I ran the script with Grid(predict) and quadrature strategy(predict2) it is quite the same
strategy = NeuralPDE.QuadratureTraining(quadrature_alg = CubatureJLh(),
reltol = 1e-3, abstol = 1e-3,
maxiters = 50)
I ran the script with Grid(predict) and quadrature strategy(predict2) it is quite the same
strategy = NeuralPDE.QuadratureTraining(quadrature_alg = CubatureJLh(), reltol = 1e-3, abstol = 1e-3, maxiters = 50)

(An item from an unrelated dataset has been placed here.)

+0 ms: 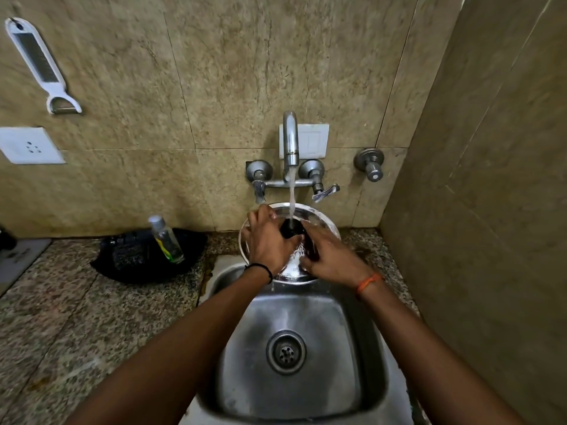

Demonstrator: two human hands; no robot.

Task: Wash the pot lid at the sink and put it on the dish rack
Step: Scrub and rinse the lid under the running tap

Could you share the script you used? So, that I can understand what's going wrong with mine, thanks!
the same that you, only I changed the strategy to
strategy = NeuralPDE.QuadratureTraining(quadrature_alg = CubatureJLh(),
reltol = 1e-3, abstol = 1e-3,
maxiters = 50)
using Flux, NeuralPDE, Test
using Optimization, OptimizationOptimJL, OptimizationOptimisers
using Integrals, IntegralsCubature
using QuasiMonteCarlo
import ModelingToolkit: Interval, infimum, supremum
using DomainSets
import Lux
τ_min = 0.0
τ_max = 1.0
τ_span = (τ_min, τ_max)
ω_min = -2.0
ω_max = 2.0
#Grid if needed
dω = 0.05
dt_NN = 0.01
μY = 0.03
σ_ = 0.03
λ = 0.1
ωb = 0
γ = 1.5
k = 0.1
#Initial Condition
h(ω) = exp.(-(γ - 1) * 5 * ω .^ 2)
@parameters τ ω
@variables f(..)
Dω = Differential(ω)
Dωω = Differential(ω)^2
Dτ = Differential(τ)
μω = λ * (ω - ωb)
σω = σ_
# PDE
eq = 1 / 100 * Dτ(f(τ, ω)) ~ 0.5 * σω^2 * Dωω(f(τ, ω)) - μω * Dω(f(τ, ω)) - k * f(τ, ω) +
h(ω)
# Initial and boundary conditions
bcs = [f(τ_min, ω) ~ h(ω),
Dω(f(τ, ω_max)) ~ 0,
Dω(f(τ, ω_min)) ~ 0]
# Space and time domains
domains = [τ ∈ Interval(τ_min, τ_max),
ω ∈ Interval(ω_min, ω_max)]
τs, ωs = [infimum(d.domain):dω:supremum(d.domain) for d in domains]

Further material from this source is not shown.